Take normal old, run of the mill behavioral experiments that can be classified as behavioral pharmacology (within which a lot of substance abuse studies live). Three to four months, easily, just to get an animal experiment done. Ordering, habituating, pre-training, surgeries and recovery…it takes time. A typical study might be 3-4 groups of subjects, aka, experiments. That’s if you get lucky. Throw in some false avenues and failed experiments and you are easily up to 6 or 8 groups. Keep in mind that physical resources like operant boxes, constraints such as the observation window (could be a 6 hr behavioral experiment, no problemo) and available staff (not everyone has a tech) really narrow down the throughput. You can’t just “work faster” or “work harder” like supposedly is possible at the bench. The number of “experiments” you can do don’t scale up with time spent in the lab if you are doing behavioral studies with some sort of timecourse. The PI may not even be able to do much by throwing more people into the project even if the laboratory does have this sort of flexibility.

Right?

So here you are, Joe Scholar, reading your favorite journal when BLAM! You see an awesome paper that gives you a whole line of new ideas that you could and should set out to studying. Like, RIGHT FREAKING NOW!!! Okay, so suppose money is not an issue and you don’t have anything else particularly pressing. Order some animals and off you go.

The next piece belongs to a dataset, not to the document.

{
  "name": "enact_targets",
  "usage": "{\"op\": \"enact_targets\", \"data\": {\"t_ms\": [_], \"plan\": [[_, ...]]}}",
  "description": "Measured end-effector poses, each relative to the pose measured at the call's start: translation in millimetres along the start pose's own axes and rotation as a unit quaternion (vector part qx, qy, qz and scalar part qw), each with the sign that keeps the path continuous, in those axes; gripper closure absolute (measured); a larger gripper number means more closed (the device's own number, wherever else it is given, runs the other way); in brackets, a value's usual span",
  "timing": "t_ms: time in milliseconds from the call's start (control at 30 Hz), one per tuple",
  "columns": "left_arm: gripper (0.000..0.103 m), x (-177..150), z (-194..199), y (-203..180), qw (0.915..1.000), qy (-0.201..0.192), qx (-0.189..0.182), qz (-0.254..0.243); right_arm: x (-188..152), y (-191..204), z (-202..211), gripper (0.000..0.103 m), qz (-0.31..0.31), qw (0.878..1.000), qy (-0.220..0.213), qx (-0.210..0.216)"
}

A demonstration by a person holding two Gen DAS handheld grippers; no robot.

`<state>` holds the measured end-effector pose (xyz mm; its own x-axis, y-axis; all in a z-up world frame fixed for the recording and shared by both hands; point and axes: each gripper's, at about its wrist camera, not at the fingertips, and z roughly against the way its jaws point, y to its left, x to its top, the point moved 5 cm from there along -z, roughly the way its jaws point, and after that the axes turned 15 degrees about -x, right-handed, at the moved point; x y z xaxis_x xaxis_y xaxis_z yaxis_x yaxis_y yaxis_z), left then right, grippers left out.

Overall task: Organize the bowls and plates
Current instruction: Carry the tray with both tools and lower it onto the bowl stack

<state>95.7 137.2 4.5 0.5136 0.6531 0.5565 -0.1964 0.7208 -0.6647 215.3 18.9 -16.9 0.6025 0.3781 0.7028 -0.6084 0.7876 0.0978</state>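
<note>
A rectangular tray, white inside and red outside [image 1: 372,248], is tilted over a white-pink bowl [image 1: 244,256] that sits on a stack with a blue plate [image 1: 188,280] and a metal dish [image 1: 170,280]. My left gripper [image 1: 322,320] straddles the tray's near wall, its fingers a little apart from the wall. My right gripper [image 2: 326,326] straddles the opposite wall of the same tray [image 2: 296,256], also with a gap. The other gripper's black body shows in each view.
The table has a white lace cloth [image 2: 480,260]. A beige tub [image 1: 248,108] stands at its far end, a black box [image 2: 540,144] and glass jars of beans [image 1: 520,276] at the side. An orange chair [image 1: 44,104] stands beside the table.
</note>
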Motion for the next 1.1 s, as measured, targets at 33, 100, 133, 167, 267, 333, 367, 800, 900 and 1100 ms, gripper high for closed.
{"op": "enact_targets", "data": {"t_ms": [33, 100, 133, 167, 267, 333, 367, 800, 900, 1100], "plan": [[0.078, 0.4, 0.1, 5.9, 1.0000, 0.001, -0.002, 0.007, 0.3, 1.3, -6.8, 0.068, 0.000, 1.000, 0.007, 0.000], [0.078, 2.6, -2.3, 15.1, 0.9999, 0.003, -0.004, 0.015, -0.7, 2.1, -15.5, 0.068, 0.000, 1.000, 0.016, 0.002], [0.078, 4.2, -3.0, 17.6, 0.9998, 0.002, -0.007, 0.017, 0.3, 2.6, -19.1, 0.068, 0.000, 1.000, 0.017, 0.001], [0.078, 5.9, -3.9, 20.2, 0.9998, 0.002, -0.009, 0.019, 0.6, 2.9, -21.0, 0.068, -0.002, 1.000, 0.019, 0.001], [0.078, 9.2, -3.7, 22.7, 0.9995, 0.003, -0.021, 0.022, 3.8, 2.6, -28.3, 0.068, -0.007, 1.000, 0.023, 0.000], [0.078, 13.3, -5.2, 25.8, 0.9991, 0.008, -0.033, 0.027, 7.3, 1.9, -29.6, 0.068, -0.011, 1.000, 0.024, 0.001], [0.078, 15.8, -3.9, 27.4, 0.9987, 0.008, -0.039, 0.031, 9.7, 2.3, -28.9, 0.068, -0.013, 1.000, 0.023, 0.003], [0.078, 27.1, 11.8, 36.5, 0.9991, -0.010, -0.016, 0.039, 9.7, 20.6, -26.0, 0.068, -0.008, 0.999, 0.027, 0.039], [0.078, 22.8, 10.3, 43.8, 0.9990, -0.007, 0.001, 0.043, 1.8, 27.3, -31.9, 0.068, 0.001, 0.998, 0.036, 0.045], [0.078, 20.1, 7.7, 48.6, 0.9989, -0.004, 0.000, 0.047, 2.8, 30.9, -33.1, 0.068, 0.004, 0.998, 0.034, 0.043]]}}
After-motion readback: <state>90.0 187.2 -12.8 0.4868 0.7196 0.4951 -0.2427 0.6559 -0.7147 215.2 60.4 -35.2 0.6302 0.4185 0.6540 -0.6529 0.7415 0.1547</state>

It’s going to be a YEAR minimum to complete the studies. A month to write up the draft, throw in three months for peer review and another month for the journal to get it’s act together. Thus, if things go really, really well for you there is only a 6 month window of slack to get a citation in for that original motivating paper before the 2 year IF citation window elapses.

Things never go that well.

In my view this makes it almost categorically impossible for a publication to garner IF credit for a citation that is the most meaningful of all. A citation from a paper motivated almost entirely by said prior work.

The principle extends though. Even if you only see the paper and realize you need to incorporate it into your Discussion or Introduction, the length of time the paper is available with respect to the IF window matters. If there were just some way journals could extend that window between general availability of a work and the expiration of the IF window then this would, statistically, boost the number of citations. If the clock doesn’t start running until the paper has been visible for 6 months….say, how could we do that? How….? Hmm.

Ah yes. Let it languish in the “online firstarchive! Brilliant! It goes up on PubMed and people can read the paper. Get their experiments rolling. Write the findings into their Intros and Discussions.

Right.

I agree with the Scholarly Kitchen post that we don’t know that this is why some journals keep such a hefty backlog of articles in their pre-print queue. Having watched a handful of my favorite journals maintain anywhere from six to thirteen month offsets over periods of many months to years, however, I have my suspicions. The journals I pay attention to have maintained their offsets over at least a decade if you assume the lower bound of about 4-5 months (and trust that my spot-checking is valid as a general rule). The idea that they do this to avoid publication dryspells is nonsense, they have plenty of accepted articles on a frequent enough basis so that they could trim down to, say, 2-3 months of backlog. So there must be another reason.

…was put up in a vignette by Female Science Professor:

the other day, a (very) senior professor told me that he was upset about another colleague who doesn’t cite his (the senior professor’s work) when he should. He said that he wants his citation numbers to be as high as possible by the time he dies because “that’s all we have” (as a legacy). I thought that was sad and disturbing, particularly coming from someone who has a large number of papers that have been cited more times than any paper of mine will ever be.

sad and disturbing indeed. We have so much more in terms of legacy. Counting citations seems pretty…miserly.